[Instructions for the task] Can the data below be set down again exactly, line for line?

[Dataset content]

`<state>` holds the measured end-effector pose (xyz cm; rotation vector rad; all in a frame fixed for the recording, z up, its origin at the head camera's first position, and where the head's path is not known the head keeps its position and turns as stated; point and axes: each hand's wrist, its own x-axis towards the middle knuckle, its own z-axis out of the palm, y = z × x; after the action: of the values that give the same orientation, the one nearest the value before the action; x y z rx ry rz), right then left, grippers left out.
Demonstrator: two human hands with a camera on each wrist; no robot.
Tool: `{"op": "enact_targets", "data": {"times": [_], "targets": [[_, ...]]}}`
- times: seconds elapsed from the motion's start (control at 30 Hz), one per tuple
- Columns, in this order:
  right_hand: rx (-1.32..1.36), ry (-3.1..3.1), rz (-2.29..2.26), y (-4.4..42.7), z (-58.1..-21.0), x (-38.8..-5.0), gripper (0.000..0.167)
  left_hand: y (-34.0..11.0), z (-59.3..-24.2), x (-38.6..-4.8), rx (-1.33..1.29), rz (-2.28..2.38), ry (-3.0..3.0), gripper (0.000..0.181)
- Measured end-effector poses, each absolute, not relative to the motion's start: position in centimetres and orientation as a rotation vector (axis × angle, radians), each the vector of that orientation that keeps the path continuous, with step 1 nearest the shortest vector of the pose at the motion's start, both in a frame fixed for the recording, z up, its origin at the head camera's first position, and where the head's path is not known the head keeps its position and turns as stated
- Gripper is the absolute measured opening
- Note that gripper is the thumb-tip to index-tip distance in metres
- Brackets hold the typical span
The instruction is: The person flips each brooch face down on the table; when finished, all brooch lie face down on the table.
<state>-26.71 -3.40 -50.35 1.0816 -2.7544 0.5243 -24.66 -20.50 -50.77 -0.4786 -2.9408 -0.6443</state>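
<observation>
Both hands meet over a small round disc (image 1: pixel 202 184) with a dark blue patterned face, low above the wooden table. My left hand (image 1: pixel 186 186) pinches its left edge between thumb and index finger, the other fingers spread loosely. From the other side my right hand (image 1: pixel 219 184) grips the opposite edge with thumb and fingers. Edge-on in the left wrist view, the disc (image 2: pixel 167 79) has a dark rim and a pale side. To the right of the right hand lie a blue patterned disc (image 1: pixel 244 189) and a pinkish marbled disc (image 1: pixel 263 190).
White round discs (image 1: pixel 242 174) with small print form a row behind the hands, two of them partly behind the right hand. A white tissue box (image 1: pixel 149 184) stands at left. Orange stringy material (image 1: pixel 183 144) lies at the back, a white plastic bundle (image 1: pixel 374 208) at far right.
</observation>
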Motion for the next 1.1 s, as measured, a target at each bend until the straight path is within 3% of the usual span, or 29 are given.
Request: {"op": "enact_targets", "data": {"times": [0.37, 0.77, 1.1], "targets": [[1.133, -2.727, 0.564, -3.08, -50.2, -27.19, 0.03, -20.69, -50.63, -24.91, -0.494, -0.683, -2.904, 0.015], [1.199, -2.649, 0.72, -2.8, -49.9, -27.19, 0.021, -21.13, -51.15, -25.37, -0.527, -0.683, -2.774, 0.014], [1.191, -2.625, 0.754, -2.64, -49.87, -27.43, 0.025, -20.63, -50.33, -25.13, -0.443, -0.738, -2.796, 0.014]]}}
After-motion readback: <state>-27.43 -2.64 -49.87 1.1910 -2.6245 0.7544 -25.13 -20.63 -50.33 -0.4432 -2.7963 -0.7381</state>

[Answer below]
`<state>` holds the measured end-effector pose (xyz cm; rotation vector rad; all in a frame fixed for the recording, z up, its origin at the head camera's first position, and where the head's path is not known the head keeps its position and turns as stated; point and axes: each hand's wrist, its own x-axis towards the middle knuckle, its own z-axis out of the palm, y = z × x; after the action: of the values that give the same orientation, the one nearest the value before the action; x y z rx ry rz), right then left, grippers left out.
Demonstrator: two human hands with a camera on each wrist; no robot.
Tool: `{"op": "enact_targets", "data": {"times": [_], "targets": [[_, ...]]}}`
- times: seconds elapsed from the motion's start (control at 30 Hz), one per tuple
- Columns, in this order:
  right_hand: rx (-1.32..1.36), ry (-3.1..3.1), rz (-2.29..2.26), y (-4.4..42.7), z (-58.1..-21.0), x (-38.8..-5.0), gripper (0.000..0.167)
  left_hand: y (-34.0..11.0), z (-59.3..-24.2), x (-38.6..-4.8), rx (-1.33..1.29), rz (-2.28..2.38), ry (-3.0..3.0), gripper (0.000..0.181)
- Measured end-effector poses, each absolute, not relative to the motion's start: position in centimetres and orientation as a rotation vector (axis × angle, radians), each the vector of that orientation that keeps the path continuous, with step 1 nearest the shortest vector of the pose at the motion's start, both in a frame fixed for the recording, z up, its origin at the head camera's first position, and where the head's path is not known the head keeps its position and turns as stated
- Gripper is the absolute measured opening
- Note that gripper is the thumb-tip to index-tip distance in metres
- Brackets hold the typical span
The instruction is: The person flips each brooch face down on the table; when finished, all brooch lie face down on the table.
<state>-26.71 -3.40 -50.35 1.0816 -2.7544 0.5243 -24.66 -20.50 -50.77 -0.4786 -2.9408 -0.6443</state>
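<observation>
Both hands meet over a small round disc (image 1: pixel 202 184) with a dark blue patterned face, low above the wooden table. My left hand (image 1: pixel 186 186) pinches its left edge between thumb and index finger, the other fingers spread loosely. From the other side my right hand (image 1: pixel 219 184) grips the opposite edge with thumb and fingers. Edge-on in the left wrist view, the disc (image 2: pixel 167 79) has a dark rim and a pale side. To the right of the right hand lie a blue patterned disc (image 1: pixel 244 189) and a pinkish marbled disc (image 1: pixel 263 190).
White round discs (image 1: pixel 242 174) with small print form a row behind the hands, two of them partly behind the right hand. A white tissue box (image 1: pixel 149 184) stands at left. Orange stringy material (image 1: pixel 183 144) lies at the back, a white plastic bundle (image 1: pixel 374 208) at far right.
</observation>
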Motion for the next 1.1 s, as measured, a target at each bend until the straight path is within 3% of the usual span, or 29 are given.
Request: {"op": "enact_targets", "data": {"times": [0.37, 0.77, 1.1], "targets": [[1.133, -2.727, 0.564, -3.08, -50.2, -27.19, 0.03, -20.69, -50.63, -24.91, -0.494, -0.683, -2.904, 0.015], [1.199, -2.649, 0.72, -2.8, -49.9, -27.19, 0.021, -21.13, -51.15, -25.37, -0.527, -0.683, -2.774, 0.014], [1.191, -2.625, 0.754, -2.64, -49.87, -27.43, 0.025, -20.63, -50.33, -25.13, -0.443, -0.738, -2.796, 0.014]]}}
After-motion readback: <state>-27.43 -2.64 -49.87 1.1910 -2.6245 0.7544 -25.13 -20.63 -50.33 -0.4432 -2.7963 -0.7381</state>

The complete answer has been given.